**REQUIREMENT:** Reproduce the listing below word for word, with no pictures.

*** DATASET CONTENT Section Begins ***

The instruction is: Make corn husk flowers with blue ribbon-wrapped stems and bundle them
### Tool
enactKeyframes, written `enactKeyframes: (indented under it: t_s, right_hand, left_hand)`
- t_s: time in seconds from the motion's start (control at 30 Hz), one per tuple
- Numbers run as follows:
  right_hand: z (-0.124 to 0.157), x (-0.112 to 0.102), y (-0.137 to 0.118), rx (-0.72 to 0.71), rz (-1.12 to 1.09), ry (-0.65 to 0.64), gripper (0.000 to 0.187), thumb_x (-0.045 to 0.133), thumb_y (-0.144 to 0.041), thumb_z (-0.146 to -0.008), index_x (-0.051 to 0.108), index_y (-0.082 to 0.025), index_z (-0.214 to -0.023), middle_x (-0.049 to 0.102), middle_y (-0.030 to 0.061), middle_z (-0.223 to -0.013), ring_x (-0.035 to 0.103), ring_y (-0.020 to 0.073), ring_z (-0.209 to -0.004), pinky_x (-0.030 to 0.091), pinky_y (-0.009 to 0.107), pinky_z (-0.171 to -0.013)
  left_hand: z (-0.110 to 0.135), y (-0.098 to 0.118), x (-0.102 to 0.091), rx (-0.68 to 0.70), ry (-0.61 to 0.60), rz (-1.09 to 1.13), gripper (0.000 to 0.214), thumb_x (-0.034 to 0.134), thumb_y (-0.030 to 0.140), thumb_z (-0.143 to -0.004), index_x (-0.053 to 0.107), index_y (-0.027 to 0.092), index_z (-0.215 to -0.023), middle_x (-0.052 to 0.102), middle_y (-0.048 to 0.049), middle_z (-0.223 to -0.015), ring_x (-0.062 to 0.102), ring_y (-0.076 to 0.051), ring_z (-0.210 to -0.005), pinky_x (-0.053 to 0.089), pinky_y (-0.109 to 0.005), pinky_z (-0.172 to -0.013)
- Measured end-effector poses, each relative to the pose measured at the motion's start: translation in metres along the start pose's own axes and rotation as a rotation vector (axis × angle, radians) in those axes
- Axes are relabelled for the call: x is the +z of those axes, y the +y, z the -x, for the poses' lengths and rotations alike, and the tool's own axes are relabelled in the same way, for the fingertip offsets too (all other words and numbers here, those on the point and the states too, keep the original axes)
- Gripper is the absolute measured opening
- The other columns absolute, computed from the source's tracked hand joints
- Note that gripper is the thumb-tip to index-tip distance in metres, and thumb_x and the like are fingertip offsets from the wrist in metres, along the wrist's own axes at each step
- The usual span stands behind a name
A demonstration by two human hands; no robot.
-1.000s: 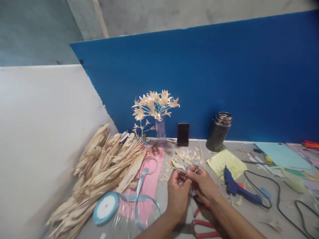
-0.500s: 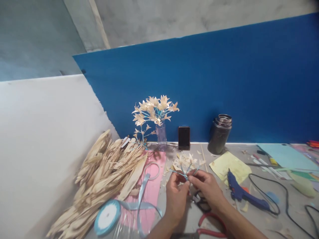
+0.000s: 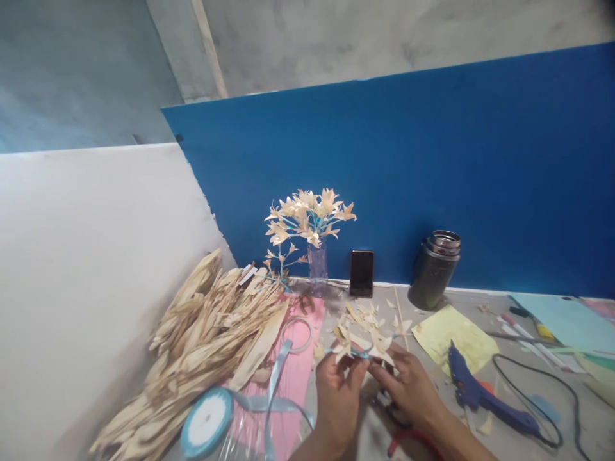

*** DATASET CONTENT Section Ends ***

**EXPECTED ANSWER:**
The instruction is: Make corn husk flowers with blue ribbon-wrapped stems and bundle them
### Tool
enactKeyframes, written `enactKeyframes: (indented under it: t_s, right_hand, left_hand)`
- t_s: time in seconds from the motion's start (control at 30 Hz), one per tuple
- Numbers run as follows:
  right_hand: z (-0.124 to 0.157), x (-0.112 to 0.102), y (-0.137 to 0.118), rx (-0.72 to 0.71), rz (-1.12 to 1.09), ry (-0.65 to 0.64), gripper (0.000 to 0.187), thumb_x (-0.045 to 0.133), thumb_y (-0.144 to 0.041), thumb_z (-0.146 to -0.008), index_x (-0.051 to 0.108), index_y (-0.082 to 0.025), index_z (-0.214 to -0.023), middle_x (-0.049 to 0.102), middle_y (-0.030 to 0.061), middle_z (-0.223 to -0.013), ring_x (-0.035 to 0.103), ring_y (-0.020 to 0.073), ring_z (-0.209 to -0.004), pinky_x (-0.030 to 0.091), pinky_y (-0.009 to 0.107), pinky_z (-0.171 to -0.013)
  left_hand: z (-0.110 to 0.135), y (-0.098 to 0.118), x (-0.102 to 0.091), rx (-0.68 to 0.70), ry (-0.61 to 0.60), rz (-1.09 to 1.13), gripper (0.000 to 0.214), thumb_x (-0.034 to 0.134), thumb_y (-0.030 to 0.140), thumb_z (-0.143 to -0.004), index_x (-0.053 to 0.107), index_y (-0.027 to 0.092), index_z (-0.215 to -0.023), middle_x (-0.052 to 0.102), middle_y (-0.048 to 0.049), middle_z (-0.223 to -0.015), ring_x (-0.062 to 0.102), ring_y (-0.076 to 0.051), ring_z (-0.210 to -0.005), pinky_x (-0.053 to 0.089), pinky_y (-0.109 to 0.005), pinky_z (-0.172 to -0.013)
- Measured end-effector poses, each relative to the pose measured at the motion's start: translation in metres along the start pose's own axes and rotation as a rotation vector (axis × angle, radians) in those axes
- Axes are relabelled for the call: x is the +z of those axes, y the +y, z the -x, for the poses' lengths and rotations alike, and the tool's own axes are relabelled in the same way, for the fingertip offsets too (all other words and numbers here, those on the point and the states too, keep the original axes)
- Gripper is the absolute measured opening
- The other columns absolute, computed from the source's tracked hand joints
- Note that gripper is the thumb-tip to index-tip distance in metres, and thumb_x and the like are fingertip offsets from the wrist in metres, along the wrist's own axes at each step
- The usual span stands behind a name
A demonstration by two human hands; no robot.
-1.000s: 
-0.500s: 
+0.000s: 

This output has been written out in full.